Agencies select telecom providers under new pact
Agencies select telecom providers under new pact
Federal agencies are quickly selecting long-distance telecommunications providers under the new FTS 2001 contract, as Sprint, MCI WorldCom and AT&T battle for their business.
This winter, the General Services Administration chose MCI WorldCom and Sprint for the long-awaited FTS 2001 contracts, which could bring the government's long-distance costs to under one cent per minute in the next eight years. Agencies have been quickly moving from the old FTS 2000 telecommunications contracts to start taking advantage of FTS 2001's cost savings.
On Tuesday, the Agriculture Department selected MCI WorldCom as its voice, data and Internet provider. USDA spends $40 million a year on telecommunications with AT&T under the FTS 2000 contract. MCI WorldCom estimates that the Agriculture contract is potentially worth more than $150 million over eight years. Agriculture estimates that it will save at least 25 percent a year in telecommunications costs under the new contract.

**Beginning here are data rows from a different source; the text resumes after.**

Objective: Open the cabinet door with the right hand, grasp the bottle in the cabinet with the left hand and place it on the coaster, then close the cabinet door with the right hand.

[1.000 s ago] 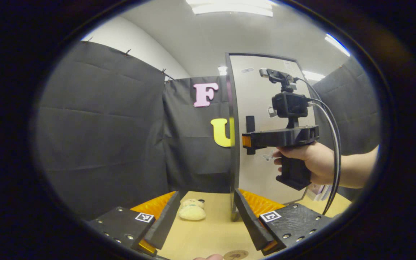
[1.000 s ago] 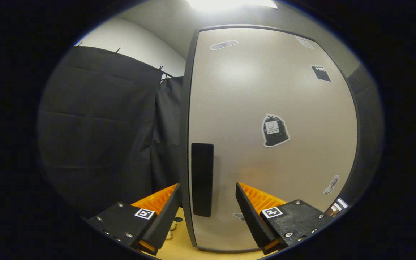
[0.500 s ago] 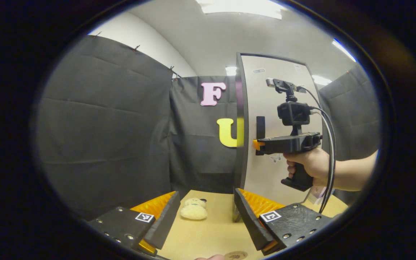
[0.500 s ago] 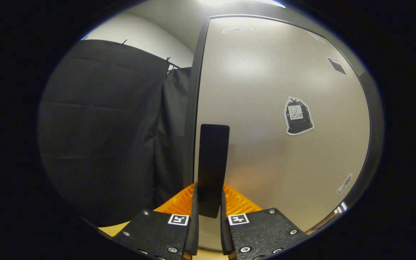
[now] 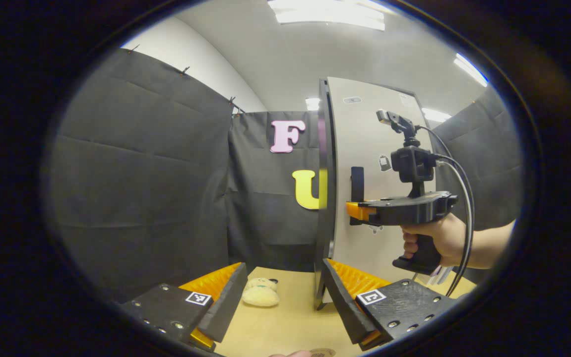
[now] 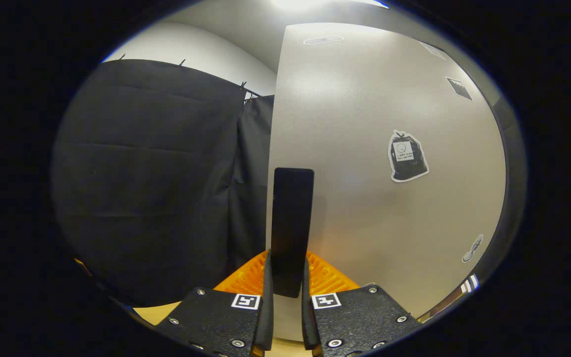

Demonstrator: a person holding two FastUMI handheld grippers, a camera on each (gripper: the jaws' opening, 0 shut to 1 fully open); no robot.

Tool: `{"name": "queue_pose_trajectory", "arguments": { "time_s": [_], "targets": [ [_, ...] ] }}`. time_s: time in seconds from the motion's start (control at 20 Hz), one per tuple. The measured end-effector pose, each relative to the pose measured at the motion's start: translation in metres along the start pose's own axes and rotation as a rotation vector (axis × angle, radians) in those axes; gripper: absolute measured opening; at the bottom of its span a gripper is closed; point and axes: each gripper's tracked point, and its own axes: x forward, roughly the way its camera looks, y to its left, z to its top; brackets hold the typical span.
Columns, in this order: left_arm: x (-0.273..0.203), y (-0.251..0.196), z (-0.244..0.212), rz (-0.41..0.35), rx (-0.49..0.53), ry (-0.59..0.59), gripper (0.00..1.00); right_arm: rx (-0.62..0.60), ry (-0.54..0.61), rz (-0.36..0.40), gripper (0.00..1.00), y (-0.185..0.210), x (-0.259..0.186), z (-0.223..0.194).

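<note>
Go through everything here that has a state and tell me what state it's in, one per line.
cabinet door: just cracked open, its edge off the frame.
door handle: upright, clamped between the right gripper's fingers.
right gripper: shut on the handle.
left gripper: open, holding nothing, above the table.
plush toy: lying on the table, untouched.

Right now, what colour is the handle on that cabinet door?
Black, a plain upright bar; the handle shows best in the right gripper view, against the pale grey door.
</note>
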Motion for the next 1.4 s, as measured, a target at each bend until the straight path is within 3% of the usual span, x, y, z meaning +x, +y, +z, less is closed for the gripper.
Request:
{"name": "queue_pose_trajectory", "arguments": {
  "time_s": [0.2,0.4,0.85,1.05,1.4],
  "targets": [
    [-0.01,-0.007,0.02,-0.017,-0.023,-0.074,0.9,0.02,0.005,0.035,0.24,-0.001,-0.008,-0.002],
    [-0.007,-0.017,0.016,-0.053,0.001,-0.063,0.9,0.023,0.029,0.076,0.23,-0.001,-0.022,-0.003],
    [-0.041,-0.046,0.041,0.037,0.026,-0.071,0.89,0.074,0.047,0.234,0.23,-0.009,-0.056,-0.005],
    [-0.064,-0.077,0.038,0.016,0.08,-0.018,0.89,0.089,0.068,0.231,0.24,-0.019,-0.069,-0.006],
    [-0.071,-0.132,0.03,-0.034,0.081,0.019,0.89,0.102,0.05,0.178,0.24,-0.039,-0.092,-0.007]
  ]
}}
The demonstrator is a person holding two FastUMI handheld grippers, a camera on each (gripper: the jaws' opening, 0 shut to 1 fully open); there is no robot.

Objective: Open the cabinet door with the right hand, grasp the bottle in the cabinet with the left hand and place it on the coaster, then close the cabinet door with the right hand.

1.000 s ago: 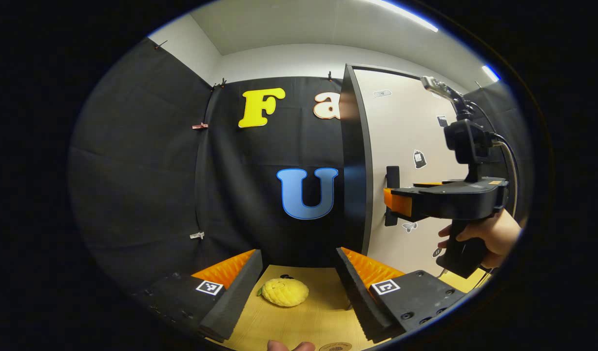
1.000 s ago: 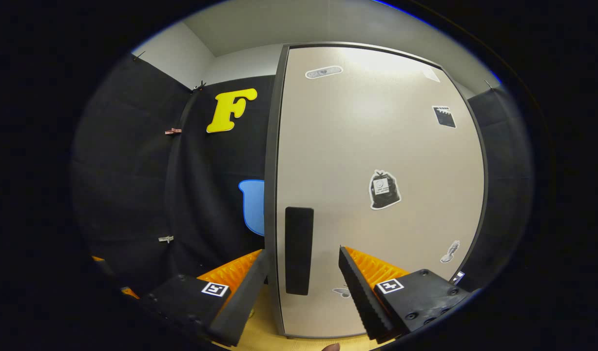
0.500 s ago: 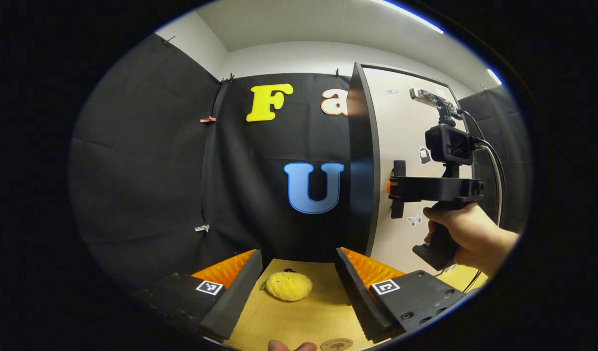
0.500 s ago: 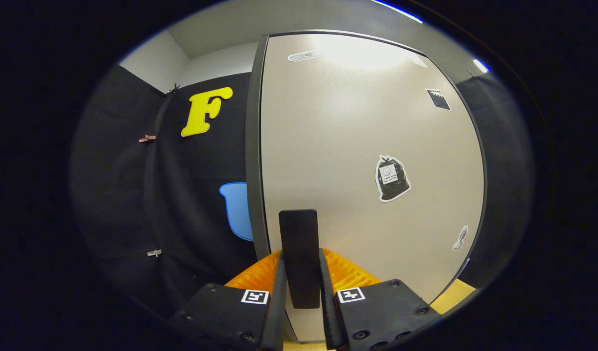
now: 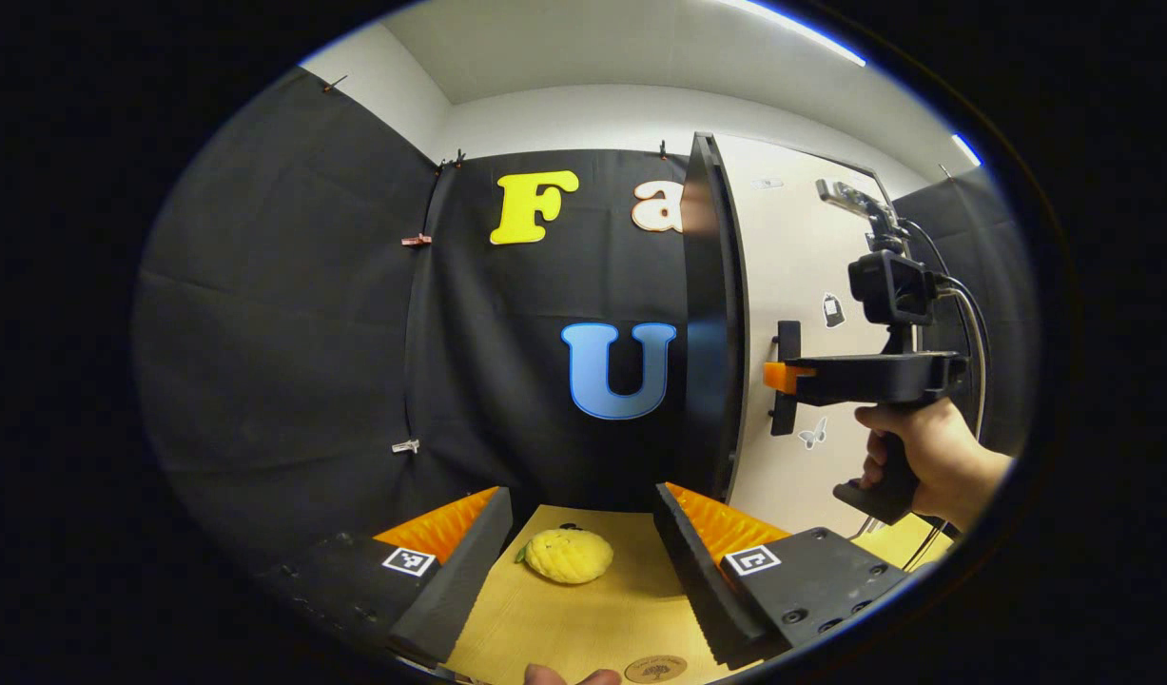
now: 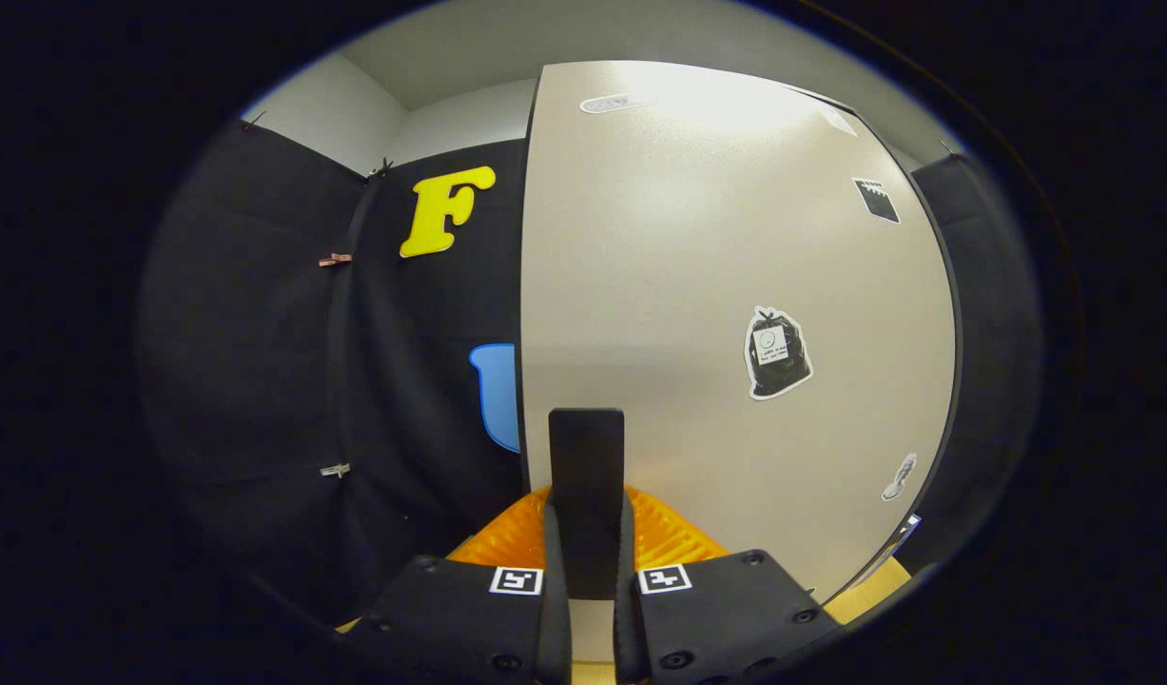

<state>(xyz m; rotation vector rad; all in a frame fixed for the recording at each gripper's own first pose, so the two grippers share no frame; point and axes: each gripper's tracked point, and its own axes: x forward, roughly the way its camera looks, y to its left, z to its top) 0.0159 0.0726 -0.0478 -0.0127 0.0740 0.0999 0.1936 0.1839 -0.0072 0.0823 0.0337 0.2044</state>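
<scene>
Fingers of the left hand-held gripper (image 5: 583,561) stood wide apart at the bottom of the left gripper view, released and holding nothing, low over the wooden worktop (image 5: 593,628). Between them, a little farther on, a yellow knobbly fruit-shaped toy (image 5: 569,556) lay on the worktop, touching neither finger. At the near edge of that view sat a round coaster (image 5: 655,669), bare, with a fingertip (image 5: 564,677) just beside it to the left.

In the right gripper view, the right hand-held gripper (image 6: 588,561) was clenched on the dark upright handle (image 6: 586,495) of the cabinet door (image 6: 697,285), both fingers pressing on its sides. In the left gripper view that same right hand-held gripper (image 5: 781,377) appeared farther off to the right, level, its tip at the handle (image 5: 787,377), with a hand (image 5: 925,461) around its grip and a small camera (image 5: 892,285) mounted on top.

The pale cabinet door (image 5: 792,285) stood swung a little out from the cabinet, its dark edge (image 5: 711,314) turned toward the left gripper view. Several small stickers dotted its face, among them a dark bag-shaped one (image 6: 778,350). The bottle lay hidden behind the door, so its place inside the cabinet could not be told.
</scene>
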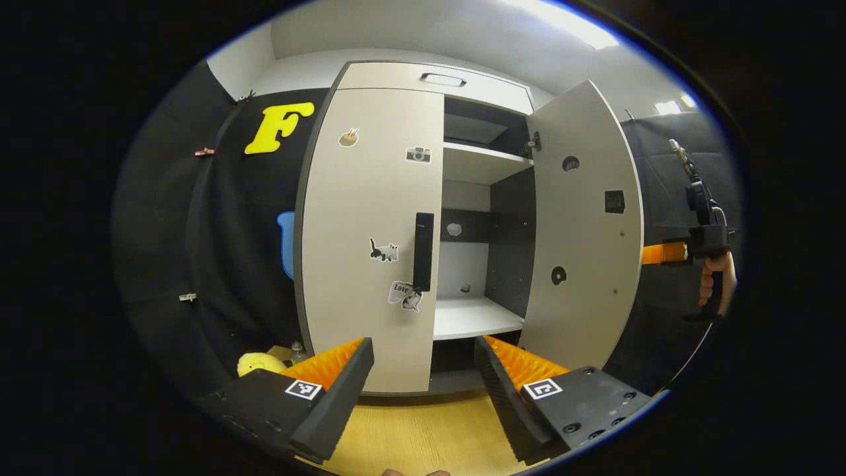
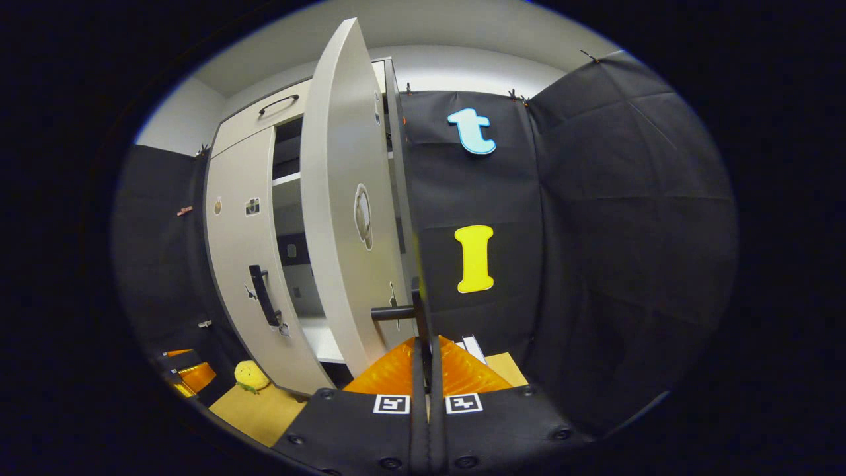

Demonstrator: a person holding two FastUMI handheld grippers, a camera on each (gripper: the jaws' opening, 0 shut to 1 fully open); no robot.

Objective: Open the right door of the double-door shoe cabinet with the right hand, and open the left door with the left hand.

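We see the shoe cabinet (image 1: 390, 73) at 12 o'clock in the left gripper view. Its right door (image 1: 585, 225) is swung wide open, and its left door (image 1: 370, 231) is closed. Our left gripper (image 1: 423, 363) has its fingers wide apart, holding nothing, below the left door's handle (image 1: 423, 251). Our right gripper (image 2: 426, 360) is pinched tight on the right door's handle (image 2: 416, 311). A yellow plush toy (image 1: 259, 362) sits on the wooden floor (image 1: 423, 430) at 8 o'clock.
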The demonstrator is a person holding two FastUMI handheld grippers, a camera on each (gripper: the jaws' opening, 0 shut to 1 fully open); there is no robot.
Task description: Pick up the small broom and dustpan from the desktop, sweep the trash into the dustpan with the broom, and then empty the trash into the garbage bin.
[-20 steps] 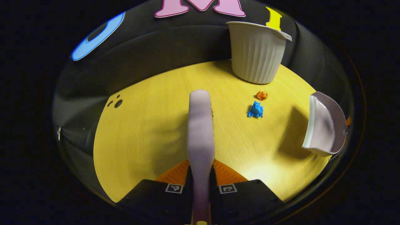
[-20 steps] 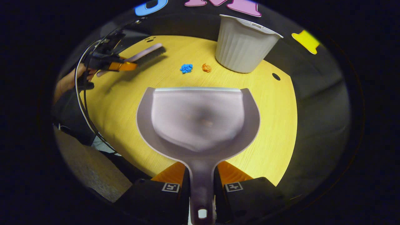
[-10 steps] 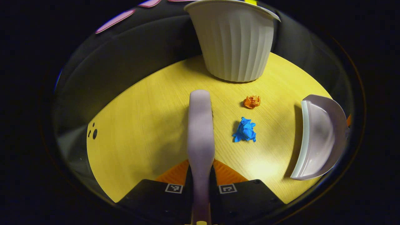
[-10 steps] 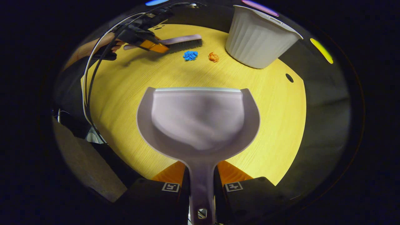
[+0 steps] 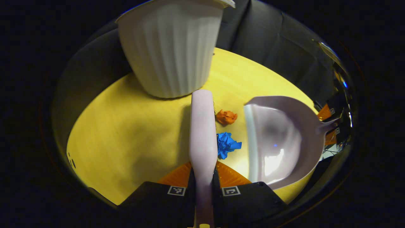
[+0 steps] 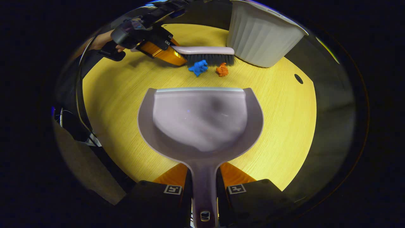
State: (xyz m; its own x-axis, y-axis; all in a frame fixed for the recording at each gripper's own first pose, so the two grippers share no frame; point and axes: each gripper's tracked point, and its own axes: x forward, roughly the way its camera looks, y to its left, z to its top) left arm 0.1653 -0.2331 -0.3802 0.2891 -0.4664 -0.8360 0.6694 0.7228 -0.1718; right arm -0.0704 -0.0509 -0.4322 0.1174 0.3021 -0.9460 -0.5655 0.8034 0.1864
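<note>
2 paper scraps between broom and dustpan, left jaws gripping broom, right jaws gripping dustpan

Right claw grips dustpan; beyond it, broom bristles seemingly touch blue scrap.

The left gripper, black-bodied with orange jaws, is clamped on the handle of the pale lilac plastic hand broom, pointing toward 12 o'clock. The right gripper grips the stem of the pale lilac plastic dustpan. A hand steadies the left gripper at 11 o'clock in the right gripper view.
</note>
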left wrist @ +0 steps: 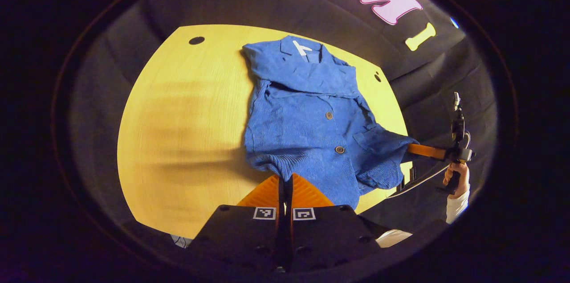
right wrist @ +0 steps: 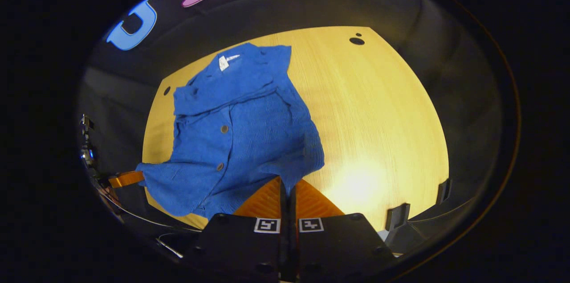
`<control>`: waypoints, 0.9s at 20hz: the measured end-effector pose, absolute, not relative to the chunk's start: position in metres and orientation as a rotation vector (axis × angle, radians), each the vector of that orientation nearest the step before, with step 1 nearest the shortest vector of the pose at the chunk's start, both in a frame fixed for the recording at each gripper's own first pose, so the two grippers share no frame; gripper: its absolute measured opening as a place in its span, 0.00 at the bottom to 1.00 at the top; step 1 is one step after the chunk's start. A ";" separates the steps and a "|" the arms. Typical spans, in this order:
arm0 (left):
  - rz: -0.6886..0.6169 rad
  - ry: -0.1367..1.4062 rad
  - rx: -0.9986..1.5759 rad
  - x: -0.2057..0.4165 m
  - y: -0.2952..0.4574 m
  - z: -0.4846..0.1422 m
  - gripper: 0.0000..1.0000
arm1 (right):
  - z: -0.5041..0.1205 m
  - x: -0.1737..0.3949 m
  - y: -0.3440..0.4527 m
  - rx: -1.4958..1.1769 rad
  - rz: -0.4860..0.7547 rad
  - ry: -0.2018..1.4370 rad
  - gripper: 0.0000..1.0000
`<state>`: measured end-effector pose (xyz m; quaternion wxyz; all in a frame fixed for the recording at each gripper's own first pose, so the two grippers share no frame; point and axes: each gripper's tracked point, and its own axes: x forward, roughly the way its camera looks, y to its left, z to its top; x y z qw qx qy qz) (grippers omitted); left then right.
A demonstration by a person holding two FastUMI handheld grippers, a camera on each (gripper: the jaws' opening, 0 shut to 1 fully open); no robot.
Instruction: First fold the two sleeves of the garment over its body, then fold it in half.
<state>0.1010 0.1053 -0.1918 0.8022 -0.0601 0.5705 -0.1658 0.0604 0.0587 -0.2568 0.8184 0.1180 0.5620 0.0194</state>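
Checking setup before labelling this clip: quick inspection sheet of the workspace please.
Surface: yellow wooden table, a few dark round holes near its far edge.
Job's things: blue buttoned garment, sleeves already over its body; near hem lifted off the table.
Clutter: nothing seen.
Grippers: left gripper shut on the garment's hem corner; right gripper shut on the other hem corner.
Cables: nothing seen.
Surroundings: black cloth wall behind the table; two small dark clips on the table's near edge.
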 end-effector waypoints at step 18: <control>-0.051 1.142 -0.297 0.422 0.112 -0.251 0.00 | -0.349 0.444 0.062 0.312 0.042 1.053 0.01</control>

MCI WorldCom has also won the Defense and Interior departments' business, said Jerry Edgerton, MCI WorldCom senior vice president of government markets.
Sprint spokesman James Fisher said that under FTS 2001, his company has also won the awards of three agencies: Veterans Affairs, Treasury and the Agency for International Development.
AT&T and Sprint held contracts under FTS 2000, which expires this year. The FTS 2001 contracts will run for the next eight years. While the FTS 2000 contract was mandatory for all agencies, agencies are not required to do business with the companies selected under FTS 2001. That means AT&T can compete for federal business even though it didn't win an FTS 2001 contract.
An AT&T spokesperson said the company has won long-distance business from NASA, the Postal Service and the Defense Department in the last several weeks. "We will continue to pursue federal business. AT&T is very committed to the government marketplace," the spokesperson said.
In addition to the lower negotiated calling rates under FTS 2001, agencies have another incentive to quickly move out of FTS 2000. Agencies' FTS 2000 rates are determined partly by the volume of calls. As some large agencies move to the new program, rates for the remaining ones may rise noticeably.